▶ _INSTRUCTIONS FOR THE TASK_
State how many lines of the material below contain the word "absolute". Add nothing else.

━━━━

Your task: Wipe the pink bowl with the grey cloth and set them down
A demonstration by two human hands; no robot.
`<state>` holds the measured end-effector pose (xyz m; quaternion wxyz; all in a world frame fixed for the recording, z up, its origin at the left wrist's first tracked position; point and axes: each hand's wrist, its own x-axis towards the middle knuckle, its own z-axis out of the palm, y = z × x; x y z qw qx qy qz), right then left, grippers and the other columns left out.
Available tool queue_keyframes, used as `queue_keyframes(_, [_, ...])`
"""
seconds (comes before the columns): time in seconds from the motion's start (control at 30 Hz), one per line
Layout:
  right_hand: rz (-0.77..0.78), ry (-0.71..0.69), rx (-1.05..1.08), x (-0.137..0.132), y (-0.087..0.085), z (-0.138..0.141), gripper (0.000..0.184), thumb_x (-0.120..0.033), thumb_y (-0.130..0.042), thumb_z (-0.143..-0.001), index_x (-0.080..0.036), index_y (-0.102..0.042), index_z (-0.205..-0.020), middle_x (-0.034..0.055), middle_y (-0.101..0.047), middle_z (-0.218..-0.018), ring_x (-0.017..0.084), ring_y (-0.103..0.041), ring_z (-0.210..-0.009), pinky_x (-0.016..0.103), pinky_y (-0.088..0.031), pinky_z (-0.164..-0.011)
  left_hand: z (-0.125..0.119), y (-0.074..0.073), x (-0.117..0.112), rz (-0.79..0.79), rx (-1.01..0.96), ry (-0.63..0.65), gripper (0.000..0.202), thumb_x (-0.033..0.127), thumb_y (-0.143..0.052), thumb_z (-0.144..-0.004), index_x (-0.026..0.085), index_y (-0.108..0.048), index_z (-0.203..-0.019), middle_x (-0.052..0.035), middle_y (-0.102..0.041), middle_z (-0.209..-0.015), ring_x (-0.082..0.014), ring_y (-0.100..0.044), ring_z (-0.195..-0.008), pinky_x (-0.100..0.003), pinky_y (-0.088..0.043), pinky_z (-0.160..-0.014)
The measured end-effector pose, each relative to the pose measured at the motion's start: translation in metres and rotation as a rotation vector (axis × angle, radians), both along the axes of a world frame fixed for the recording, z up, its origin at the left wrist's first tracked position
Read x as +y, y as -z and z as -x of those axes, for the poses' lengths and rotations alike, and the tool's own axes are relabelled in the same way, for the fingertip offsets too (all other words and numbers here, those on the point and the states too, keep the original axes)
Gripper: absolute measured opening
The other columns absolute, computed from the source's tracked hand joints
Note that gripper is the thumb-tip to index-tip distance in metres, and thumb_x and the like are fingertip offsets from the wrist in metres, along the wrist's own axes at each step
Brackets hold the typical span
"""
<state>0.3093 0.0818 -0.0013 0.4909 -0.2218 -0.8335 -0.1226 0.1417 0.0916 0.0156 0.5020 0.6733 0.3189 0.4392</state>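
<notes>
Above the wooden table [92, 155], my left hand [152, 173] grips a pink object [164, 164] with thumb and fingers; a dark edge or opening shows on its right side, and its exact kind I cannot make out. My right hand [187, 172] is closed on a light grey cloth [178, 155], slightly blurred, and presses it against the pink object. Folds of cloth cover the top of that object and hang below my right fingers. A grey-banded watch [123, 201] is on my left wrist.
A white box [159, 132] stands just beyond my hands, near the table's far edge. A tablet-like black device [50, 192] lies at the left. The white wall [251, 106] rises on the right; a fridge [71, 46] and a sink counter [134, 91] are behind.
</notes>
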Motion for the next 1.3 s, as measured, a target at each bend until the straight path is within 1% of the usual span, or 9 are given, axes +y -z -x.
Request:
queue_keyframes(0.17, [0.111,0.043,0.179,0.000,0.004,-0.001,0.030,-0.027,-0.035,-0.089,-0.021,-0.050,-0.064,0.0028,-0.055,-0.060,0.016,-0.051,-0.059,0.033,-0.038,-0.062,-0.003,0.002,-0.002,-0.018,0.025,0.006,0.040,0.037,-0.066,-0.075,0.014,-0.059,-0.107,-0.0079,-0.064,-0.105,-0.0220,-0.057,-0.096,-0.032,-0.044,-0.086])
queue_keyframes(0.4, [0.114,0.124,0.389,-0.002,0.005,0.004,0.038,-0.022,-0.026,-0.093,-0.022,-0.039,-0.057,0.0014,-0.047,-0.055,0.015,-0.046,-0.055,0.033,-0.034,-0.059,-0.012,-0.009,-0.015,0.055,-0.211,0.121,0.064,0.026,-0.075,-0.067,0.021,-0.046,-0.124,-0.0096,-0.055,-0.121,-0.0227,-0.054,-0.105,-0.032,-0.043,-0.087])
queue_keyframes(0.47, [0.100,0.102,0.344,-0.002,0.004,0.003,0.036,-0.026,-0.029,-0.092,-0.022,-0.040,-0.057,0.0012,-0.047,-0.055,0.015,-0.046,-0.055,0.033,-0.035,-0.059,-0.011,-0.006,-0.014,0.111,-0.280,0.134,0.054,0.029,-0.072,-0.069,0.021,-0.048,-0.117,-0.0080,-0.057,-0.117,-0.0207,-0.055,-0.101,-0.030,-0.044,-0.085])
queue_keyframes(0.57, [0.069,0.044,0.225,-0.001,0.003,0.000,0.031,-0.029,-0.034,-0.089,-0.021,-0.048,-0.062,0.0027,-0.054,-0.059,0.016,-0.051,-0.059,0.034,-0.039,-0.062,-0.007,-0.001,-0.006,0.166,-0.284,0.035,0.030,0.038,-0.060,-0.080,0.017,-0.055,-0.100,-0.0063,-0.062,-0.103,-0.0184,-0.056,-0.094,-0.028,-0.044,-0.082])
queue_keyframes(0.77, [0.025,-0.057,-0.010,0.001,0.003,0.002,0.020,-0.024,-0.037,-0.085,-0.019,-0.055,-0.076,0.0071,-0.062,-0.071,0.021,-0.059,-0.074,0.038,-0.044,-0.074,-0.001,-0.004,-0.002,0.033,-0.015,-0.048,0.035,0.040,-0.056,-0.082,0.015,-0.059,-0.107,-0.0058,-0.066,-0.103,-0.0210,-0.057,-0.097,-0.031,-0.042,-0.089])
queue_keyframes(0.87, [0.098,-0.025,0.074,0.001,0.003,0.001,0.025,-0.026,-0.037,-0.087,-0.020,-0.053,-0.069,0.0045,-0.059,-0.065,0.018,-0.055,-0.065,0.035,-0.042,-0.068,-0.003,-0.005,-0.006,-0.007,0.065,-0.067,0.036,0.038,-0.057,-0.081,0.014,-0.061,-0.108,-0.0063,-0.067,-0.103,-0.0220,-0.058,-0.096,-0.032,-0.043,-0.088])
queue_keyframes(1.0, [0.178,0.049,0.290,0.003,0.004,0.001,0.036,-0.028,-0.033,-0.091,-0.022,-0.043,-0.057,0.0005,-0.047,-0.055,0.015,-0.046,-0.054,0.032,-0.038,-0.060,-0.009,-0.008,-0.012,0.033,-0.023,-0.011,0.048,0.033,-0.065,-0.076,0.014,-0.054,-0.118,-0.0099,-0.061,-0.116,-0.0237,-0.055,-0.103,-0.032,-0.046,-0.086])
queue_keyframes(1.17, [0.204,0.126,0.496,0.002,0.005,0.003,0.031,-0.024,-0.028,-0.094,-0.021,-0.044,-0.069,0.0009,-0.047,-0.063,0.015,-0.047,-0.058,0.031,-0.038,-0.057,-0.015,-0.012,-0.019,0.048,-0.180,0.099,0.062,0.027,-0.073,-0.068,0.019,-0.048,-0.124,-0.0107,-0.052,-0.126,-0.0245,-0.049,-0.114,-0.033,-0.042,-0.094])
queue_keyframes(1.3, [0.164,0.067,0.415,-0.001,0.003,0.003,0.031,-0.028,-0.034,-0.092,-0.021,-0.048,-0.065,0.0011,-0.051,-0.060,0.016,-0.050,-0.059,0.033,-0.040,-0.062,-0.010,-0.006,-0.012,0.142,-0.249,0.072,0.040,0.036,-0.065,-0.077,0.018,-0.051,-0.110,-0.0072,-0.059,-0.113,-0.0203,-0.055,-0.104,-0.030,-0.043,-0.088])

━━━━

▶ _EXPECTED ANSWER_
2